Vor 19 Jahren zog sie mit ihrer Familie nach Stade und begeisterte sich sofort für den Fastnachtsumzug. Jedes Jahr nahm die komplette Familie an dem Ereignis teil - natürlich verkleidet. Vor sieben Jahren dann trat Angela Gottschalk in die Stader Fastnachtsgilde ein und nähte sich ihr eigenes Marketenderin-Kostüm: einen langen grünen Leinenrock, dazu eine weiße Bluse und eine rote Samtweste. Damit stach sie unter den Gildeschwestern mit ihrer Kleidung aus preisgünstigem Pannesamt deutlich heraus. Die anderen Gildeschwestern wollten das, was sie hatte, und so fertigte sie die Kostüme neu an.

Inzwischen gehört Angela Gottschalk zur Gilde wie die Gertrud zum Peter Mennken. Sie hat ihr Hobby zum Beruf gemacht. Sie betreibt ihre eigene Kostümwerkstatt, verleiht Faschingskostüme und fertigt auf Wunsch neue an. Rund 350 selbst geschneiderte Kostüme zählen zu ihrem Repertoire.

Ihre Leidenschaft sind aber historische Kostüme. Und damit ist sie für die Fastnachtsgilde ein Glücksfall. "Seitdem Angela Gottschalk bei uns in der Gilde ist, hat sich auch unsere Kleidung geändert", sagt Nicole Werk. Auch von ihrem eigenen Kostüm ist sie begeistert. "Es ist genau auf mich zugeschnitten."

Es gibt noch eine zweite Gertrud in der Stader Fastnachtsgilde, die für den Umzug von immenser Bedeutung ist: Das Schiff namens Gertrud, das den Fastnachtsumzug am Sonnabend anführt. Das ehemalige Rettungsboot von 1961 wurde nach der Schutzpatronin "die Heilige Gertrud" benannt. "Sie hat gegen Plagen geholfen und die Bierbrauer unterstützt", sagt Knut Friese, 69, Präsident der Gilde. Am Sonntag besteigt die Stader Fastnachtsgilde die "Gertrud" und lässt Bonbons auf die Zuschauer regnen.
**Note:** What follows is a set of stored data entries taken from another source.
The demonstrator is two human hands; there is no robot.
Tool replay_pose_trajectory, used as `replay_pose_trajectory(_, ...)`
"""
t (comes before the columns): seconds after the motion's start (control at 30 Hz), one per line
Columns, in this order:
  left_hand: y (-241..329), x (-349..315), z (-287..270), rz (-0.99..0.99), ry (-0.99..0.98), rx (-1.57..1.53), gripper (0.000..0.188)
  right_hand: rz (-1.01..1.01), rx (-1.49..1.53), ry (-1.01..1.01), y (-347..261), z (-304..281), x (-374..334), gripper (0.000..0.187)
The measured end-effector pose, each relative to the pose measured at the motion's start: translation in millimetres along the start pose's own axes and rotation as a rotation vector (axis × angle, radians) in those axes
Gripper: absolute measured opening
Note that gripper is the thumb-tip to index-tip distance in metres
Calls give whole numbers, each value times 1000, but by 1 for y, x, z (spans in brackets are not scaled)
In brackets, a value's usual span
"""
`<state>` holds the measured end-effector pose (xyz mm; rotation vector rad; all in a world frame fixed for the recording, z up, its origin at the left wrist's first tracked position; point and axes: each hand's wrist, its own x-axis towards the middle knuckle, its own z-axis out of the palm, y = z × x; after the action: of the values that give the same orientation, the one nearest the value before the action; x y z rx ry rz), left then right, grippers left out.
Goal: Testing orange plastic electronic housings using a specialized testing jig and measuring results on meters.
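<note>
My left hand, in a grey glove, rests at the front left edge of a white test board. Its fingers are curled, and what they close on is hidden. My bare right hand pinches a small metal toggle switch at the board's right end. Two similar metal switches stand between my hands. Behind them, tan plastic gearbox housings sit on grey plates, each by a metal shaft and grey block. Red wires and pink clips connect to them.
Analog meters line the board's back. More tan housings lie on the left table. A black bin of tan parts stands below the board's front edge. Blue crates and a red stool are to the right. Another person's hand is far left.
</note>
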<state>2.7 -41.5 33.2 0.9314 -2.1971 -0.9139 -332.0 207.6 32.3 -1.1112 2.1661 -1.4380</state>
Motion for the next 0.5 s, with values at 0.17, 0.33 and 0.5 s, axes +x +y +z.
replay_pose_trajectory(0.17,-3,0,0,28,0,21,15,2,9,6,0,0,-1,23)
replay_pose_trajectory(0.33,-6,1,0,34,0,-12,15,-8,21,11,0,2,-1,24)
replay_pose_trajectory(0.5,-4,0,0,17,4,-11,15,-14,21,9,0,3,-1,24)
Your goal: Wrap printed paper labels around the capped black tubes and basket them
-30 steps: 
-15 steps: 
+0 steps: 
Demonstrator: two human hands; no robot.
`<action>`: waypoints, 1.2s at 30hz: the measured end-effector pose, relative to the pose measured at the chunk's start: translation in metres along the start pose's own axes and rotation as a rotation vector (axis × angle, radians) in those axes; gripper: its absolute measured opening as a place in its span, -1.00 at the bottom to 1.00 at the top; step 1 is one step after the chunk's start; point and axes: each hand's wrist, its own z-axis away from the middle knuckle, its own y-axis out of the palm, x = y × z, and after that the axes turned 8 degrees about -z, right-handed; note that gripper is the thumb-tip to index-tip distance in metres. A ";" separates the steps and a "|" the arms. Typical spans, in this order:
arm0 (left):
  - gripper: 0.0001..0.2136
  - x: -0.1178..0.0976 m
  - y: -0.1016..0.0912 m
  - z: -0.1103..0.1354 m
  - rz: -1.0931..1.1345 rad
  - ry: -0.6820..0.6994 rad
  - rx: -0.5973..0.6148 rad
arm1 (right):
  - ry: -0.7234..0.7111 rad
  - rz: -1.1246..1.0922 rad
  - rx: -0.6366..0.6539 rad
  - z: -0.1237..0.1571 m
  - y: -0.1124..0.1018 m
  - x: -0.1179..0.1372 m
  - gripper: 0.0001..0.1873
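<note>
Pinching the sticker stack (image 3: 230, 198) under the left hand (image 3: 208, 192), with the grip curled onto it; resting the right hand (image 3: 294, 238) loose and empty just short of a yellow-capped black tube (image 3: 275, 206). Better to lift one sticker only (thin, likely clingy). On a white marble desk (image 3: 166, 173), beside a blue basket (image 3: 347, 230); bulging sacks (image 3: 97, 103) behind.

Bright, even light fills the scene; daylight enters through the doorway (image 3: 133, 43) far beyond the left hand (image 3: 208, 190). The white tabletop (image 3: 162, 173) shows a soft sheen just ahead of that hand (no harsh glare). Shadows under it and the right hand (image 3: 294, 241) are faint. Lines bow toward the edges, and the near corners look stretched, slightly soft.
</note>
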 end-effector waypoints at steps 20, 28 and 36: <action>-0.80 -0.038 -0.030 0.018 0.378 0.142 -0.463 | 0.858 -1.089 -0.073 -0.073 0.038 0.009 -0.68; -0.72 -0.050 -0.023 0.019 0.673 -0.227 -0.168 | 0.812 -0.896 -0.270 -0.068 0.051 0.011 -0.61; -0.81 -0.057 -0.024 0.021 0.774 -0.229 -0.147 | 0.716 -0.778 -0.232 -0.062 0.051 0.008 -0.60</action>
Dafür wurde das Antlitz des Schiffs am vergangenen Wochenende aufgehübscht. Eine sechsköpfige Männergruppe der Gilde investierte insgesamt vier Stunden in die Renovierung. Schrauben wurden nachgezogen. Holzplatten erhielten eine neue Versiegelung. Am Ende klebte frische Farbe an der "Gertrud", der Mast stand und mit ihm das Wappen der Fastnachtsgilde. Fertig. Der Umzug kann kommen. Und zwar ohne "Alaaf" und "Helau". In der Hansestadt sagt man: Stade Ahoi!